特别是 求两个结点的最低公共祖先最低公共祖先 O(n)
#include<iostream>
#include<cstdio>
#include<cstring>
using namespace std;
//定义节点
typedef struct node
{
struct node *lchild;
struct node *rchild;
string data;
}BNode, *BTree;
string str;
//按照前序顺序建立二叉树
void createBiTree(BTree &T)
{
string tstr="O";
char c;
cin >> c;
if('#' == c) //当遇到 #时,令树的根节点为NULL,从而结束该分支的递归
T = NULL;
else
{
T = new BNode;
tstr[0]=c;
T->data=tstr;
createBiTree(T->lchild);
createBiTree(T->rchild);
}
}
//前序遍历二叉树并打印
void preTraversePrint(BTree T)
{
if(T)
{
cout<<T->data<<" ";
preTraversePrint(T->lchild);
preTraversePrint(T->rchild);
}
}
//中序遍历
void midTraverse(BTree T,string a1,BTree & p1,string a2, BTree & p2)
{
if(T)
{
midTraverse(T->lchild,a1,p1,a2,p2);
if(T->data==a1) p1=T;
if(T->data==a2) p2=T;
midTraverse(T->rchild,a1,p1,a2,p2);
}
}
//7 判断两棵二叉树是否结构相同
bool treeCompare(BTree T1,BTree T2)
{
if(T1==NULL && T2==NULL)
{
return true;
}else if(T1!=NULL&&T2==NULL||T1==NULL&&T2!=NULL)
{
return false;
}else if(T1!=NULL && T2!=NULL)
{
return treeCompare(T1->lchild,T2->lchild) && treeCompare(T1->rchild,T2->rchild);
}
}
//求两个结点的最低公共祖先最低公共祖先,即 LCA(Lowest Common Ancestor)//
//复杂性和 n 同样数量级
BTree FindLCA(BTree T, BTree target1, BTree target2)
{
if (T == NULL)
return NULL;
//cout<<"vist"<<T->data<<endl;
if (T == target1 || T == target2)
return T;
BTree left = FindLCA(T->lchild, target1, target2);
BTree right = FindLCA(T->rchild, target1, target2);
if (left && right) // 分别在左右子树
return T;
return left ? left : right; // 都在左子树或右子树
}
//10 求任意两结点距离
//首先找到两个结点的 LCA,然后分别计算 LCA 与它们的距离,最后相加即可。
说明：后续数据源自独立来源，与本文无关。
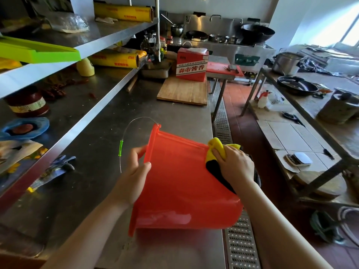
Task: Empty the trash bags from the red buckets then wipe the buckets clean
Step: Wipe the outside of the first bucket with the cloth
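Step in hand: wiping stage, no trash bag visible in or on this bucket, so emptying looks done for it. Red bucket [180, 181] is tipped on its side over the counter [108, 117] edge, mouth facing left toward the shelves, base to the right; wire handle w/ green grip [121, 148] sticks out off the rim.

Left hand [134, 171] grips the rim, thumb on the outer wall, fingers curled inside the mouth. Right hand [235, 164] presses a yellow cloth [216, 149] on the outer wall near the base, fingers curled over it; dark patch under the palm, can't tell if it's part of the cloth or shadow.

Next, prob.: left hand needs to rotate the bucket so the cloth reaches unwiped wall, then inside. Firm rim grip needed, bucket overhangs the floor drain [240, 247].
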A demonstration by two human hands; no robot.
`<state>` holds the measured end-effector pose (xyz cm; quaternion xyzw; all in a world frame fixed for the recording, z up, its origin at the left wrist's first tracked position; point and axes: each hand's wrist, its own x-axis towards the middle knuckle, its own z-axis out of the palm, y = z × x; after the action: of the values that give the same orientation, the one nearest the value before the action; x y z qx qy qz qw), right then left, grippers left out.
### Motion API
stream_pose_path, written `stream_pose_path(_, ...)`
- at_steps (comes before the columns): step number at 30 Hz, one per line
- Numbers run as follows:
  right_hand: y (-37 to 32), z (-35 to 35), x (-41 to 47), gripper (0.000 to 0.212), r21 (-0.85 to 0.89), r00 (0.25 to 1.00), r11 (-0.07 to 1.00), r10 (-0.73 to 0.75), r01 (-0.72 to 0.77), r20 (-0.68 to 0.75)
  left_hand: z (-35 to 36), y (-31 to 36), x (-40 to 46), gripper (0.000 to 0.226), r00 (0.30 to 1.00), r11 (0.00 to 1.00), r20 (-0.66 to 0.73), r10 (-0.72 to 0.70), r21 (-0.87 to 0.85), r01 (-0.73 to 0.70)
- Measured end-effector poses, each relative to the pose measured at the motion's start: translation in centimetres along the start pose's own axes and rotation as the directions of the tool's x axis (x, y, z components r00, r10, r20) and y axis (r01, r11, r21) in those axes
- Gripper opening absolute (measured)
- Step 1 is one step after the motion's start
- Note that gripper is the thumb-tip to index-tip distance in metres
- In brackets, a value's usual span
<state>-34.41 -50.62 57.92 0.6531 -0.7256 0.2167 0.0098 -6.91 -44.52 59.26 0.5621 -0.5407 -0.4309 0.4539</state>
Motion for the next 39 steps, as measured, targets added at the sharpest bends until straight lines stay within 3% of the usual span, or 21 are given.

int FindLevel(BTree node, BTree target)
{
if (node == NULL)
return -1;
if (node == target)
return 0;
int level = FindLevel(node->lchild, target); // 先在左子树找
if (level == -1)
level = FindLevel(node->rchild, target); // 如果左子树没找到,在右子树找
if (level != -1) // 找到了,回溯
return level + 1;
return -1; // 如果左右子树都没找到
}
int DistanceNodes(BTree node, BTree target1,BTree target2)
{
BTree lca = FindLCA(node, target1, target2); // 找到最低公共祖先结点
int level1 = FindLevel(lca, target1);
int level2 = FindLevel(lca, target2);
return level1 + level2;
}
//11 找出二叉树中某个结点的所有祖先结点
bool FindAllAncestors(BTree node, BTree target)
{
if(node==NULL)
{
return false;
}
if(node==target)
{
return true;
}
else
{
bool res=FindAllAncestors(node->lchild,target)|| FindAllAncestors(node->rchild,target);
if(res)
{
cout<<node->data<<" ";
return true;
}
else
return false;
}
}
//到叶节点的路径和为固定值
void pathsum(BTree T,int cur,int sum,int a[],int level)
{
if(T->lchild==NULL&&T->rchild==NULL)
{
cout<<cur<<" "<<T->data<<" "<<cur+T->data[0]-'0'<<endl;
if(cur+T->data[0]-'0'==sum)
{
a[level]=T->data[0]-'0';
for(int i=0;i<=level;i++)
{
cout<<a[i]<<" ";
}
cout<<endl;
}
}
if(T->lchild!=NULL)
{
a[level]=T->data[0]-'0';
pathsum(T->lchild,cur+a[level],sum,a,level+1);
}
if(T->rchild!=NULL)
{
a[level]=T->data[0]-'0';
pathsum(T->rchild,cur+a[level],sum,a,level+1);
}
}
int main() {
BTree root1,root2,root;
/*//判断两棵二叉树是否结构相同
createBiTree(root1); // *+a##b##*c##-#d##
createBiTree(root2); // *+a##b##*c##-##
cout<<treeCompare(root1,root1)<<endl;
cout<<treeCompare(root1,root2)<<endl;;
*/
BTree T1,p1,p2;
createBiTree(T1); // 123##45##6##7#8#9A##B##
preTraversePrint(T1);
midTraverse(T1,"5",p1,"6",p2);
cout<<endl;
root=FindLCA(T1,p1,p2);
cout<<"LCA( " +p1->data<<" , "<<p2->data<<" )=";
if(root!=NULL) cout<<root->data<<endl;
else cout<<" -1 "<<endl;
int dis=DistanceNodes(T1,p1,p2);
cout<<"节点之间距离:"<<dis<<endl;
cout<<"节点之间距离:"<<endl;
FindAllAncestors(T1,p1);
int sum=35;
int a[100];
cout<<endl<<"是否存在路径和"<<endl;
pathsum(T1,0,sum,a,0);
}